Career construction Interview Using the Three Early Recollections Technique
Clients’ goals for counselling are elicited in the opening question of the career construction interview. Several primary questions are then asked to elicit narratives from clients to help counsellors grasp and co-construct their life stories (Hartung, 2007; 2010; Savickas, 1998; 2007; 2011). In recognising clients’ present career concerns in relation to their stages of career development, the interview covers, in succession, each of the four fundamental components of career construction, namely life structure, career adaptability, life themes and personality style.
Use of Early Recollections: Brief Theoretical Background
Savickas (2006a, b) suggests that counsellors ask the following question to elicit clients’ earliest recollections: “I am interested in hearing three stories about things you recall happening to you when you were young.” All responses are written down carefully.

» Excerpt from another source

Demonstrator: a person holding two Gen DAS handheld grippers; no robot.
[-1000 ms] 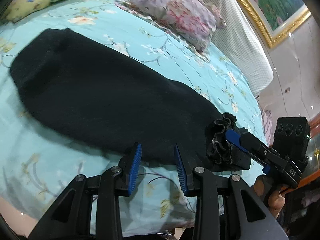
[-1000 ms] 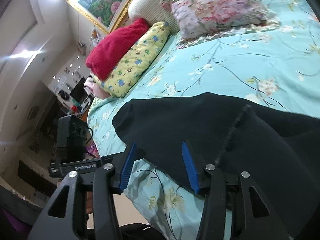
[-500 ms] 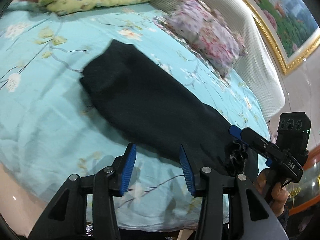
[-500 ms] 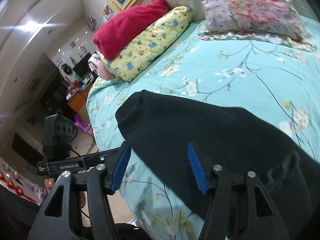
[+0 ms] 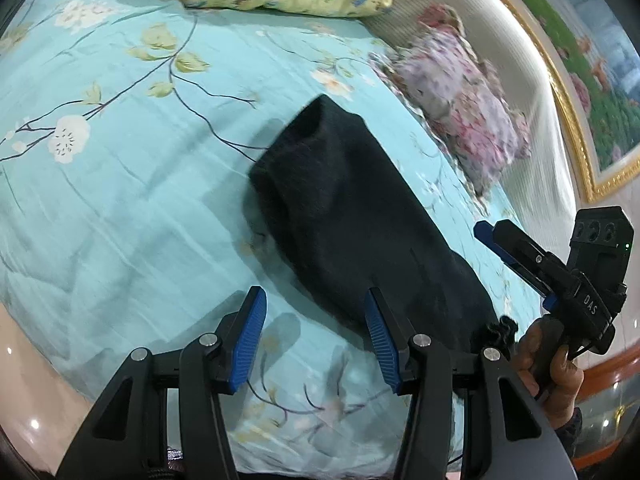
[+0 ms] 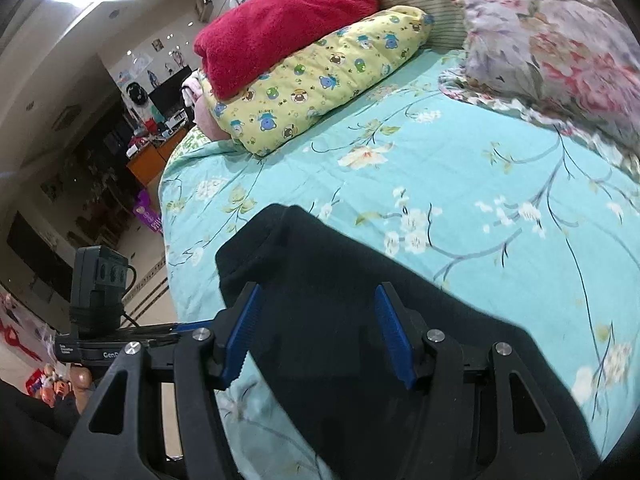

Early recollections are probed mainly to elicit clients’ central preoccupations and problem themes that emerge in their responses to the career construction interview questions. The recollections often reflect the sequence of events that constitute clients’ life stories (Savickas, 2008). Cochran (2007, p. 5) maintains that “[at] best, one or more early recollections will offer a prototype for a plot of life and career. Perhaps more commonly, early recollections offer fragments of a larger story that must still be composed”. When people reflect on their lives in an attempt to uncover early recollections, they are actually engaging in intrapersonal communication, which Petroulakis (1984, p. 45) describes as “a presupposition for the development of all human relations and communication”. Counsellors and clients work together to recapture missing parts of these stories that may be useful in their attempts to co-construct alternative stories to clients’ ‘problem-saturated’ versions (Hester, 2004, p. 339).
Considering the three recollections technique from a person-centred perspective, Adler (1932) maintains that there is no such thing as ‘chance’ memories and that early recollections reflect the stories of clients’ lives. Clients often repeat stories to themselves to warn or comfort themselves, to keep themselves focused on their goals and to prepare themselves − through revisiting (drawing advice from) past experiences − for the future with a proven plan of action.
(The interested reader is referred to the original article for an elucidation of a case study that describes the technique and strategy alluded to below.)
Brief Discussion of the Case study
The data suggest that the use of early recollections is a promising strategy for involving clients in the design of their lives. The technique discussed here can enable the individuals concerned to understand themselves better, experience growth, discover themselves and find advice from within to help them solve fundamental personal problems. The technique can also assist clients to identify central life themes that can help them deal with problems and manage repeated transitions. Clients can be empowered to construct their own lives and (re-)write their life stories in collaboration with counsellors. In the process, they can regain self-respect and hope.